**REQUIREMENT**
Please return only the lines from the one holding "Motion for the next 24" through the one holding "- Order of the", exactly as they appear in the records below, both ends included.

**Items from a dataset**
· · · · · · ·

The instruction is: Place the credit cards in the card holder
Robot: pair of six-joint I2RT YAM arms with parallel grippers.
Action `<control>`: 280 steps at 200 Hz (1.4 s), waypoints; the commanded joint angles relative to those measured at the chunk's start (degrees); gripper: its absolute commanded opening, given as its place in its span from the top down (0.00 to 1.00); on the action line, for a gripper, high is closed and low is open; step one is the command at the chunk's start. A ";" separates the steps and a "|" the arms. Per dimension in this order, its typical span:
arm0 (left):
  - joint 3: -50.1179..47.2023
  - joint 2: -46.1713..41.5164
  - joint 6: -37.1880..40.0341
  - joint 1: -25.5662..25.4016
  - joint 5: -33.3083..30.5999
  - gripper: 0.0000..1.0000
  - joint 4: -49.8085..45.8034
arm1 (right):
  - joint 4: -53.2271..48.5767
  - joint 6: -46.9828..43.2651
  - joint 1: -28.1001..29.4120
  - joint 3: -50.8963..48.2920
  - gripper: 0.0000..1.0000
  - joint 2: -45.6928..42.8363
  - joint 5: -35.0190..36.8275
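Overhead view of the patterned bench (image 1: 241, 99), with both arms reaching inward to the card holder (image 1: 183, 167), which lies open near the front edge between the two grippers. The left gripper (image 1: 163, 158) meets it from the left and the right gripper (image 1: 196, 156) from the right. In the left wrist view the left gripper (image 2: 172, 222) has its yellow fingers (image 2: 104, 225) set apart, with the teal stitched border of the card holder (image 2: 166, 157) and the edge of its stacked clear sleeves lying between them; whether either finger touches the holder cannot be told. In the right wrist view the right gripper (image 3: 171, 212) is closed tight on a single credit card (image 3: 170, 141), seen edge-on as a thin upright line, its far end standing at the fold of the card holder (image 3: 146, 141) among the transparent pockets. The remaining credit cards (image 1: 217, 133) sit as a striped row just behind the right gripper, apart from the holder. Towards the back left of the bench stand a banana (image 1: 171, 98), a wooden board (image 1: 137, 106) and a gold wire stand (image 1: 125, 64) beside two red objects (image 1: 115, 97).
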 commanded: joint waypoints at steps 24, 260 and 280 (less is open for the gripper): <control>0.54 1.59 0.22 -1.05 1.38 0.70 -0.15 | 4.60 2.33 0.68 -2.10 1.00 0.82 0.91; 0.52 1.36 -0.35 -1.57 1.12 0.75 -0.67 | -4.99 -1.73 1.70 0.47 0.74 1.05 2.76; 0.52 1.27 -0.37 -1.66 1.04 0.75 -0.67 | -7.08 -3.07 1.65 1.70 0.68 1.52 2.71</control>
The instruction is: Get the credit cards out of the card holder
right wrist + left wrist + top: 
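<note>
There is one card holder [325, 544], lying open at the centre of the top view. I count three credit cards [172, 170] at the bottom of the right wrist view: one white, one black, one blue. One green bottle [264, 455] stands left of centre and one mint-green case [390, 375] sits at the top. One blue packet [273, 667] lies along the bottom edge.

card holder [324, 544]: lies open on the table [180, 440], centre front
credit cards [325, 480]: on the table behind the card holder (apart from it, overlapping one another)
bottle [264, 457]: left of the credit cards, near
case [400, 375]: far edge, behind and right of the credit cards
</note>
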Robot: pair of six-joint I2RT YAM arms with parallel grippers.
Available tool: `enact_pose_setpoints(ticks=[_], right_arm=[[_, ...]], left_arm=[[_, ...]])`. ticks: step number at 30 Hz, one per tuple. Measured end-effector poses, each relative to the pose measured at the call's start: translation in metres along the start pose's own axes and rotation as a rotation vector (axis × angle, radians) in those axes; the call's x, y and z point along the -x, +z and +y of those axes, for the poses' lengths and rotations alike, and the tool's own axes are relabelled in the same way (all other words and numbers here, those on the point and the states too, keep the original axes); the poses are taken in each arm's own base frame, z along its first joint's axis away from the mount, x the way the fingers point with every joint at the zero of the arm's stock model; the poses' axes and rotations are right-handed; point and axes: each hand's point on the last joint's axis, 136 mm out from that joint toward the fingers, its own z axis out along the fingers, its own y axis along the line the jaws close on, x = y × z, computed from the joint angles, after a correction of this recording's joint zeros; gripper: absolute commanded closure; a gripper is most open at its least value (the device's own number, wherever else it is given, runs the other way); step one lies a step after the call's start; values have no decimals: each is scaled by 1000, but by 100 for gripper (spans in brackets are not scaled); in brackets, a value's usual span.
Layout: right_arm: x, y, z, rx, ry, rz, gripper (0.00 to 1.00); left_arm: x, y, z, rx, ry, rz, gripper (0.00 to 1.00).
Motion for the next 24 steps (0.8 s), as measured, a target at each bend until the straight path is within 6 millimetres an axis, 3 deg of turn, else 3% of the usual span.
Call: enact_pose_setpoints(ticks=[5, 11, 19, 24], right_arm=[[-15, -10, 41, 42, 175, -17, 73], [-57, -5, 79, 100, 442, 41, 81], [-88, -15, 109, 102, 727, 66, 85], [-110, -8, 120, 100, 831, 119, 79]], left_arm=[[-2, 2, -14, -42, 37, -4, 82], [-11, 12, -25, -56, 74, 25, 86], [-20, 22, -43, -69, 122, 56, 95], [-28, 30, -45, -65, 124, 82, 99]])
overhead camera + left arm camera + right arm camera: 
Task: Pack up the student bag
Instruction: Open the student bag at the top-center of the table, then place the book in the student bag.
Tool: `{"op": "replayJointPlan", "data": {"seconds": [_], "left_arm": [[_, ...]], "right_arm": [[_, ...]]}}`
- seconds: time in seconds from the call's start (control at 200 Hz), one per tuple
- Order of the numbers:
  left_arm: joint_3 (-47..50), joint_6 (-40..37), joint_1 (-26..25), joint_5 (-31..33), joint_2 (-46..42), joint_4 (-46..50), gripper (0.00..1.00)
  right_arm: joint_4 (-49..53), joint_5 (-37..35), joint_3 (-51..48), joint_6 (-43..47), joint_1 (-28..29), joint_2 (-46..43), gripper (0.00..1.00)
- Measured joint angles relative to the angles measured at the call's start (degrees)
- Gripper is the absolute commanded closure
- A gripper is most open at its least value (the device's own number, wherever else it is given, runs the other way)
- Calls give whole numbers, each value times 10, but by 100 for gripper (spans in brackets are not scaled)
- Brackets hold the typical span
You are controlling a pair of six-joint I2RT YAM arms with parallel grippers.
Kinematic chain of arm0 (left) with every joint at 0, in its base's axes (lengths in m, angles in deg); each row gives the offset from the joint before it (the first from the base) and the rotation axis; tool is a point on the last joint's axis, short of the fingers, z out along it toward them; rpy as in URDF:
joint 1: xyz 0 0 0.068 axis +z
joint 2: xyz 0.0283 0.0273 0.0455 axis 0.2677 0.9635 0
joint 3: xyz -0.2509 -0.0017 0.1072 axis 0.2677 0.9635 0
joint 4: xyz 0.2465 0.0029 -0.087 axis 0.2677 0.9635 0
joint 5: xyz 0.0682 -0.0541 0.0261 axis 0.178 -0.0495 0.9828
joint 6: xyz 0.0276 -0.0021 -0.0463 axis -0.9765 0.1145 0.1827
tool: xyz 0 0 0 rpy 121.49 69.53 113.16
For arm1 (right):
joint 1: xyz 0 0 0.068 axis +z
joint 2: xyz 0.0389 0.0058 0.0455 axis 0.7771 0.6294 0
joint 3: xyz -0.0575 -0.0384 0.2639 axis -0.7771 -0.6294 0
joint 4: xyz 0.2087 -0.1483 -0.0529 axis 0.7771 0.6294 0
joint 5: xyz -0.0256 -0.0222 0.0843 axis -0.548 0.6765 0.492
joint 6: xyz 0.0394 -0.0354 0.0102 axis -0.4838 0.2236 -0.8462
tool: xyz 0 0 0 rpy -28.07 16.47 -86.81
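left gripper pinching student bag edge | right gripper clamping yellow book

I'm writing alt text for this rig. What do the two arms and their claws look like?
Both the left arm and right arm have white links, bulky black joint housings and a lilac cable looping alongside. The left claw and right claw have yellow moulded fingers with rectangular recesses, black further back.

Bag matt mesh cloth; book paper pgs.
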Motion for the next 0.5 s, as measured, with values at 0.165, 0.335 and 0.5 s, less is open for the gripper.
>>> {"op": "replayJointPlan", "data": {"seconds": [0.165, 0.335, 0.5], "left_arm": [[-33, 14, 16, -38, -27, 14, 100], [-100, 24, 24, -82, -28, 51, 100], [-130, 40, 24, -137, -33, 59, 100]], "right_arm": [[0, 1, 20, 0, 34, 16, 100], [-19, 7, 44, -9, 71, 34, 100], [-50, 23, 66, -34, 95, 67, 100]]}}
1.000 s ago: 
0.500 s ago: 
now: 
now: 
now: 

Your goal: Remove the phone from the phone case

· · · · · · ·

**RESPONSE FOR THIS EXERCISE**
Motion for the next 24 steps (0.8 s), as measured, a target at each bend until the straight path is within 6 millimetres an axis, 3 deg of turn, else 3% of the usual span.
Call: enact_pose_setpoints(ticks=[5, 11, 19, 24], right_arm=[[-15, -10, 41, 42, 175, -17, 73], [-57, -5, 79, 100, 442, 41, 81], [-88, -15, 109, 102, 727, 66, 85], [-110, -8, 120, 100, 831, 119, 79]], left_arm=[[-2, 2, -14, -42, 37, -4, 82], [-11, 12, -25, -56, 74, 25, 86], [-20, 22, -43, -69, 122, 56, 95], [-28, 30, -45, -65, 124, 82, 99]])
overhead camera + left arm camera + right arm camera: 
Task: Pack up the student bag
Instruction: Open the student bag at the top-center of the table, then place the book in the student bag.
Tool: `{"op": "replayJointPlan", "data": {"seconds": [_], "left_arm": [[_, ...]], "right_arm": [[_, ...]]}}`
- seconds: time in seconds from the call's start (control at 200 Hz), one per tuple
- Order of the numbers:

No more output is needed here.